IMPORTANT: Change the XXXXX with your GPU's current CUDA architecture which you can find in this link in the Compute Capability name with the X.X format (such as 7.5 or 8.6).
Also, you can turn "-D WITH_QT=ON" to OFF if you do not want to build with QT.
cmake -D CMAKE_BUILD_TYPE=RELEASE \
-D CMAKE_INSTALL_PREFIX=/usr/local \
-D OPENCV_EXTRA_MODULES_PATH=~/opencv_contrib/modules \
-D EIGEN_INCLUDE_PATH=/usr/include/eigen3 \
-D WITH_OPENCL=OFF \
-D WITH_CUDA=ON \
-D CUDA_ARCH_BIN= XXXXX \
-D CUDA_ARCH_PTX="" \
-D WITH_CUDNN=ON \
-D WITH_CUBLAS=ON \
-D ENABLE_FAST_MATH=ON \
-D CUDA_FAST_MATH=ON \
-D OPENCV_DNN_CUDA=ON \
-D WITH_QT=ON \
-D WITH_OPENMP=ON \
-D BUILD_TIFF=ON \
-D WITH_FFMPEG=ON \
-D WITH_GSTREAMER=ON \
-D WITH_TBB=ON \
-D BUILD_TBB=ON \
-D BUILD_TESTS=OFF \
-D WITH_EIGEN=ON \
-D WITH_V4L=ON \
-D WITH_LIBV4L=ON \
-D WITH_PROTOBUF=ON \
-D OPENCV_ENABLE_NONFREE=ON \
-D INSTALL_C_EXAMPLES=OFF \
-D INSTALL_PYTHON_EXAMPLES=OFF \
-D PYTHON3_PACKAGES_PATH=/usr/lib/python3/dist-packages \
-D OPENCV_GENERATE_PKGCONFIG=ON \
-D BUILD_EXAMPLES=OFF ..
If the configuring is done without any problem, you are ready to run the make command.
Change the 8 with the number of cores in your CPU that you want to utilize in the build process.
make -j8
After the make in done, you are ready to install.
sudo make install
sudo ldconfig
sudo apt-get update
To check, you can open the python interpreter, and run:
import cv2
print(cv2.getBuildInformation())
print(f"The opencv version is: {cv2.__version__}")

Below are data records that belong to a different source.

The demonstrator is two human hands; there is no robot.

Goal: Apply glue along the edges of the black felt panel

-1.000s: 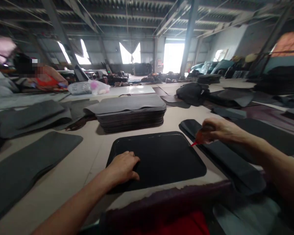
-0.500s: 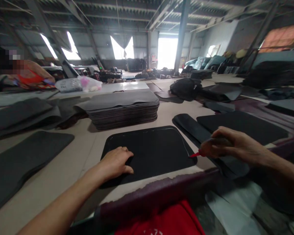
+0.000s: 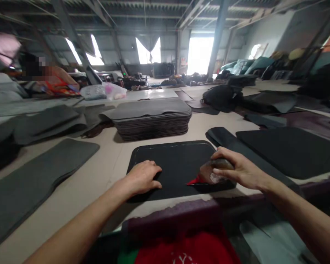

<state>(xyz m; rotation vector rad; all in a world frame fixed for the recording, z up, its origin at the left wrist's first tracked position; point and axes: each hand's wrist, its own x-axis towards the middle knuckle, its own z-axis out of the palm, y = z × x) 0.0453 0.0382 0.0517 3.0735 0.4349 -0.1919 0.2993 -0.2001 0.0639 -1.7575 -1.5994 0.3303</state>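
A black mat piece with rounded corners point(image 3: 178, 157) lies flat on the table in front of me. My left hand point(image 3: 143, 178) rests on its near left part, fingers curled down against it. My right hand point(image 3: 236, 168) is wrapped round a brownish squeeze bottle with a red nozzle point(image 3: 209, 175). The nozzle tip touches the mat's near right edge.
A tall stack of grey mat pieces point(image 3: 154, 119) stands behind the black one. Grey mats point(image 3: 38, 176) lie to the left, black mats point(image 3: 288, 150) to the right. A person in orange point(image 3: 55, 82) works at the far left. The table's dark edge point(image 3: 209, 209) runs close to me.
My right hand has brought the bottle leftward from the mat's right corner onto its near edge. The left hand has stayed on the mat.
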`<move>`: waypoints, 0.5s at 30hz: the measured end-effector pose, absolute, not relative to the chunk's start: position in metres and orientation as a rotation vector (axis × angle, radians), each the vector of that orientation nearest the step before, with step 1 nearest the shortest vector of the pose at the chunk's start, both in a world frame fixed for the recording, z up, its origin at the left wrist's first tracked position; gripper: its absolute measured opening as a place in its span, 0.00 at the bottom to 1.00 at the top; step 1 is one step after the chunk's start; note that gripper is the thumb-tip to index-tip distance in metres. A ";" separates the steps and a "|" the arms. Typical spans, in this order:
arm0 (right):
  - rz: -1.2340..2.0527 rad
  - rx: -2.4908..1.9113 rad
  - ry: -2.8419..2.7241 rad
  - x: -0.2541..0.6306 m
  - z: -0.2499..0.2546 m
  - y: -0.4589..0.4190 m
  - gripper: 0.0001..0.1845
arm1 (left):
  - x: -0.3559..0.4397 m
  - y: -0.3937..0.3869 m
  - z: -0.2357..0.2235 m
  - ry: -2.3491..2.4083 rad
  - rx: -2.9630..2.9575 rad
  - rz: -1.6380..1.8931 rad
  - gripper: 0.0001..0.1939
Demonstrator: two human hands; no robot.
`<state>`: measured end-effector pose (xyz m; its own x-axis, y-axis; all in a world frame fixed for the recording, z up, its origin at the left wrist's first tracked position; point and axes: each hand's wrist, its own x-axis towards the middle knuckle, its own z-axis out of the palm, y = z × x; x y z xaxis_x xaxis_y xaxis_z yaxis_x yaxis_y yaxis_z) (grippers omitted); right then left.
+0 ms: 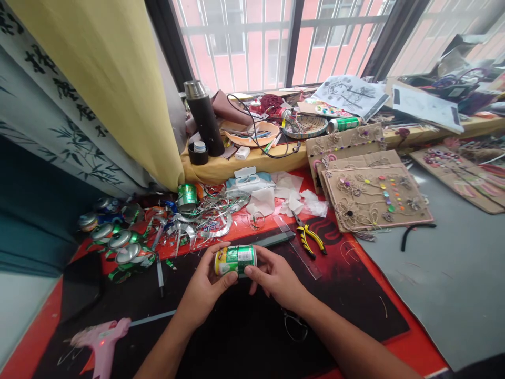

If you see the correct version intalled with the CUDA and cuDNN, you are done with the opencv installation!
If you are trying to build opencv 4.7 with cuda on jetson nano, you can look at this bash script and use it part by part or directly run it, or you can have a look at this tutorial.
WARNING: You have to increase your nano's swap memory in order to build using 4 cores.